At the botton you see the suffle icon with buttons "Off, Songs, Albums."

Finally! Woohoo!

The Album

I was so refreshed by Jermaine Dupri's recent article on The Huffington Post about a topic near or dear to my heart -- the album. All 5 regular readers of IGSMTOMM know I rarely bite off other blogs, but it was just too pithy to pass up.

Specifically, his title "A good album is more than just a collection of singles" gets right at a topic I talked about in January of this year., "Is it really the best album of the year?"

Any music fan and registered iTunes user should read it.

Tuesday, November 20, 2007

The Attack on Ivy-ish Education

One of the things that I have been most challenged with in the last few months is hiring and managing people.
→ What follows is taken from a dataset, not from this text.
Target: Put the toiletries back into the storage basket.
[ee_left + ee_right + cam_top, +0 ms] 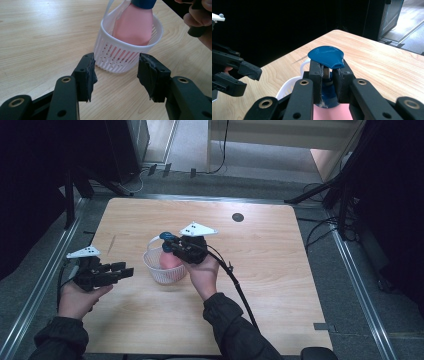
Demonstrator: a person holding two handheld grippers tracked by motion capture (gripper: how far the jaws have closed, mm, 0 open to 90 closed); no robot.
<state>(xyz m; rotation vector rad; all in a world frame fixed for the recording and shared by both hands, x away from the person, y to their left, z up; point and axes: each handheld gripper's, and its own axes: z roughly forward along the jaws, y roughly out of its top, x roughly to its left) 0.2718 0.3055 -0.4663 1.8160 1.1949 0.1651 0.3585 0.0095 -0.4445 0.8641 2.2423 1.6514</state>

As anyone can attest to -- it's damn hard.

A standard recruiting playbook would say, "Scour Harvard, Yale, Stanford and a number of other elite institutions for the next 'rock star.'" The problem is that most of them (and I want to stress that this is not all) ... ahem ... well, how do I say this ... are jerks. (I say this as a recovering "jerk.")
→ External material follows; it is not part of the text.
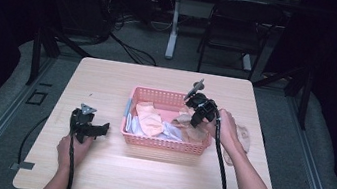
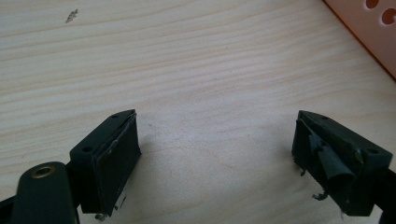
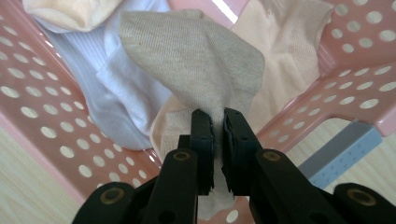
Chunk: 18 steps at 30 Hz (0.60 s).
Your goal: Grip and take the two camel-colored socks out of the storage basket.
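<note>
My right gripper (image 3: 217, 140), jaws clamped on a beige sock (image 3: 196, 60) whose length runs straight ahead from the tips over the pink basket (image 1: 164, 143), is the nearer hand; my left gripper (image 2: 217, 154) gapes empty above the table (image 2: 187, 60).

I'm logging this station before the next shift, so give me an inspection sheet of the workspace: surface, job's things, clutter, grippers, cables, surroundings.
Surface: light wood table, one small dark mark in the left gripper view.
Job's things: pink perforated basket mid-table holding peach, white and beige socks; beige sock pinched over the basket; another sock on the table right of the basket.
Clutter: nothing seen.
Grippers: left gripper open, low over bare wood; right gripper shut on the beige sock.
Cables: one black cable trails from each gripper toward the near edge.
Surroundings: dark room, black chair and loose floor cables behind.
</note>
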### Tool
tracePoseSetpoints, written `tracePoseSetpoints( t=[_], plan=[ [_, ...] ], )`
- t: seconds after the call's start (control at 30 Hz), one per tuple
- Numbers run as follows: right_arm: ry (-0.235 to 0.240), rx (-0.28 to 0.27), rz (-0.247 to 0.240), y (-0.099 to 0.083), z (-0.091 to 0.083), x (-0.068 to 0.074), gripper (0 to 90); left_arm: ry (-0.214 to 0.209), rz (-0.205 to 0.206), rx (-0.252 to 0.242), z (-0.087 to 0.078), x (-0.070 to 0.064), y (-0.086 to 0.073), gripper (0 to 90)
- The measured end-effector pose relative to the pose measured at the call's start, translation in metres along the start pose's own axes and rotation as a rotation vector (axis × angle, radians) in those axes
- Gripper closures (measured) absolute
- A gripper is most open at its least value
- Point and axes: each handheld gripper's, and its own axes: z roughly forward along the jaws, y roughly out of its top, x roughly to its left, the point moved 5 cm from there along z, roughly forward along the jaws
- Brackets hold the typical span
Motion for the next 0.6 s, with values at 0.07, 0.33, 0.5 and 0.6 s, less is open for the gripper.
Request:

The more politically correct recruiting parlance is to say that they are "not a culture fit." But there is a selfish immediacy to the way that I see a lot of recruits approach their work. As if they are too good for the work that they may get. And while I think entrepreneurial vigor is to be admired, there is something that has been offputting and I think there is something to the way that elite institutions educate.

Basically, we are taught analytical skills but business is really a synthetic exercise. To put it another way, an Harvard grad can give you a Hoopes Prize thesis on why Humpty Dumpty shouldn't have fallen off the wall (or been on the wall in the first place!), but business requires us to think about the quarterly project plan on how to get him back (or outsourced overseas for 1/10 the cost!).
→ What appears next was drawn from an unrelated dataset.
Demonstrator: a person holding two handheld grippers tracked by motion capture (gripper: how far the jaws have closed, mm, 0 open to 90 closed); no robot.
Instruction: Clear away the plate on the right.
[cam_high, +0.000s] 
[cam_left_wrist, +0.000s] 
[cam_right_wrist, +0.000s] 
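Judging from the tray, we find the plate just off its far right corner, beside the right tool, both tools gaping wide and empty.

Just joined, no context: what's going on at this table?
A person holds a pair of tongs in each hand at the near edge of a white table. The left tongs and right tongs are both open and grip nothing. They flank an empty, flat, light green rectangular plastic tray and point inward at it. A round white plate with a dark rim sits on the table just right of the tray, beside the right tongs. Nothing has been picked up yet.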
This is the attack on Ivy-ish education.

Causes? Well, I think it is how we are taught. That is, we are taught to try to deconstruct these great theorists we read about as part of our formal education. Say, pick apart Descartes' proof for the existence of God. Most of what we are taught is how to pick things apart. Pick. Pick Pick.

Fast forward to work, what happens when you take your first entry level job? Your boss is a ten year veteran with a BS from Ohio State. Surely, I must be smarter than that him, no? And so begins the professional picking ... pick pick pick. But this time, no A's are given. You are most likely laid off or opportunistically downsized. (I was ... though the CEO of a former employer actually wanted to fire me for being a smartass, but I made it to the next round of layoffs).

One of the things that I am proud of at kasina is our Book Club and weekly book reports. Each week we present a book and figure out what we can learn. They have been invaluable to me in my development as a businessperson and a person in general.

However, one of the common criticisms is, "This book is crap." "They are not that smart." Or just ..(cover your ears) ... "Bullshit." It takes an inordinate amount of retraining and reprogramming our people to see the value in these works in a way that doesn't reduce to picking at them like an academic work. But should we be surprised given how we educate at the elite institutions?

We need more synthetic tolerance in our higher education. Personally, I've found the more effective approach has been to really force yourself to think about how do you apply this concept to what you are doing today. What is the unique thing that someone else can teach me? The Ivy arrogance has got to go.

Some of the work that Malcom Gladwell's work around persitence and cooperation is instructive (10,000 hours to mastery, regardless of field). Also, Dan Pink's work about A Whole New Mind is as well.